PS: Memory Layout Proposal

Hans-Dieter Dreier Ursula.Dreier@ruhr-uni-bochum.de
Mon, 08 Mar 1999 23:46:10 +0100


Postscriptum to Memory Layout Proposal
======================================

Thinking about an object loader syntax and how object loader would work,
I noticed that my proposal of 4 Mar '98 has a major drawback: It allows
only one section of binary stuff per MemoryAllocationBlock. There are
cases (e.g. hash tables) where multiple sections of binary stuff for
each MemoryAllocationBlock would be desirable.

Before I sketch how it works, please note that IMO "C pointer tricks"
are OK in this case since they are only privately used by MM and GC (and
debugger, I think) and are not needed by "the language".
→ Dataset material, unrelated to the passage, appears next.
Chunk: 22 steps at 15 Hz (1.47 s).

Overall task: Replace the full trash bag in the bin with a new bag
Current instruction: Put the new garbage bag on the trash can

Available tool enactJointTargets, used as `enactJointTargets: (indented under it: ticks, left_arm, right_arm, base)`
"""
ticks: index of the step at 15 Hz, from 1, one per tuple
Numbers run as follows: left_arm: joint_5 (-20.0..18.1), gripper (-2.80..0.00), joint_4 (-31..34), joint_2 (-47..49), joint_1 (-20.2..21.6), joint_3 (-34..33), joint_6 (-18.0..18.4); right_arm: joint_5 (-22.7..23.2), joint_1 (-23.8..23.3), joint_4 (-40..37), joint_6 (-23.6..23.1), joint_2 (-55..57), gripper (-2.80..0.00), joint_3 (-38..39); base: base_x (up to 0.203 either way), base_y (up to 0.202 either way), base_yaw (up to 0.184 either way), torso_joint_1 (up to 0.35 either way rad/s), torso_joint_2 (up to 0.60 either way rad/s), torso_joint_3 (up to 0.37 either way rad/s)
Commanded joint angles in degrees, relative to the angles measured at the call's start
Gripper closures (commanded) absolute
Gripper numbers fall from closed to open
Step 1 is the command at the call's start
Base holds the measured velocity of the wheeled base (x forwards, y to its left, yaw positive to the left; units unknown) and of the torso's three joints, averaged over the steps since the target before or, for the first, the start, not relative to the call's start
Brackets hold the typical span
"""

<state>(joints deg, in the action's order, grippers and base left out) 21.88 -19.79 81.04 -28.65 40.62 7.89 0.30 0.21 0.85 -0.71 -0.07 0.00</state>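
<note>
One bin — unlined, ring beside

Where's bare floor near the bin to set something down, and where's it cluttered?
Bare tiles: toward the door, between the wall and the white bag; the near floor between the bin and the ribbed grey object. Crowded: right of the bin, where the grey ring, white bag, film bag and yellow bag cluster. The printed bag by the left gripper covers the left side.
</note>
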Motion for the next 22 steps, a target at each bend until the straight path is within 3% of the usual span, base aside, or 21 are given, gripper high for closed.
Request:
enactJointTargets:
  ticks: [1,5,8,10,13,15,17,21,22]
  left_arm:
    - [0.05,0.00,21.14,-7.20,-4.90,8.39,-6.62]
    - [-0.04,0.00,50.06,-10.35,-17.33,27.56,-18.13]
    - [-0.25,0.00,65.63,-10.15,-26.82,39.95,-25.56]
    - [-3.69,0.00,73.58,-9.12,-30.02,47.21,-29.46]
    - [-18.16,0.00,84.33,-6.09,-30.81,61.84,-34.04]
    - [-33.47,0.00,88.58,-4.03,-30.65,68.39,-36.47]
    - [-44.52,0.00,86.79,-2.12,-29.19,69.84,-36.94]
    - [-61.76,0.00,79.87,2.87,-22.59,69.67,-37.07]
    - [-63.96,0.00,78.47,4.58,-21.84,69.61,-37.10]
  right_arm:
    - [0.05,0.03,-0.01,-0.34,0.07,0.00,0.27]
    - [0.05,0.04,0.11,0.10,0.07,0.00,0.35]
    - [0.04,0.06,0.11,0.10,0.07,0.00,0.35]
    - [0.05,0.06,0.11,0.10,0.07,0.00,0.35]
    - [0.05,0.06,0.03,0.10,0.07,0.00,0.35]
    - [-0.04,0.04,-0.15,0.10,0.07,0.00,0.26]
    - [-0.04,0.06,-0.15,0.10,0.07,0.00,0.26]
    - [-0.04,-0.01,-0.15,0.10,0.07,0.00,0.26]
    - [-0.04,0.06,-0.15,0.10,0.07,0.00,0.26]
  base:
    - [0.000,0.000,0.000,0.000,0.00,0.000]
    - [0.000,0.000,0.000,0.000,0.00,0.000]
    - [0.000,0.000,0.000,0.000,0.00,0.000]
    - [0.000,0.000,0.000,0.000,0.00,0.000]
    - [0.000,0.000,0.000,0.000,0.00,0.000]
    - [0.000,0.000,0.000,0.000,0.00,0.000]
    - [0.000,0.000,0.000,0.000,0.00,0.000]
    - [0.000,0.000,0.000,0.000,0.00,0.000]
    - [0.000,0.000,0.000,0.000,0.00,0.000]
struct MemoryAllocationBlock and the rules concerning its relationship
to memory chunks stays the same, but the definition of .payload changes:

Payload consists of:
- Pointers that point to the start of the actual MemoryAllocationBlock
  (we will call them back pointers, short: BP)
- Pointers that point to the start of the next MemoryAllocationBlock
  (we will call them forward pointers, short: FP)
- Intra-MemoryAllocationBlock pointers (i.e. they may point to any
address
  inside the actual MemoryAllocationBlock, short: LP)
  Since LPs must be distinct from GPs and FPs, they must not point to
the start
  or immediately past the end of the MemoryAllocationBlock.
- Inter-MemoryAllocationBlock pointers (they point to some address
  outside the actual MemoryAllocationBlock, short: GP)
- reserved values which cannot occur as the address of a real object
  (e.g. NULL pointers, but we may specify a small range of other values,

  say, 0...255, to accommodate a richer "instruction set" for VM).
- Unspecified binary stuff

Rules are as follows (The role of BP in my first proposal is now being
taken by FP):

- Each location that may be referenced by a GP must be _preceded_ by a
  "stuff specifier" (short: SS) that may be either a FP or a BP.
  It is a FP if its contents is greater than its address; otherwise it
is a BP.
    If it is a FP, then the location being referenced must point to the
class object
    of the referenced object or contain a reserved value
    (for special cases, see stack example).
    This type of object may contain only reserved values, LPs or GPs.
    (In Lisp it would be called a node).
    Since a MemoryAllocationBlock header ends with a FP,
    that can also double as a SS.
    That is convenient because most MemoryAllocationBlocks will contain
at least one
    node object.

    If it is a BP, then the location being referenced must contain the
length
    (in bytes) of the binary stuff which immediately follows.
    (In Lisp such an object would be called an atom).
    The length need not be a multiple of sizeof (void*),
    but the following SS may (and should) be aligned.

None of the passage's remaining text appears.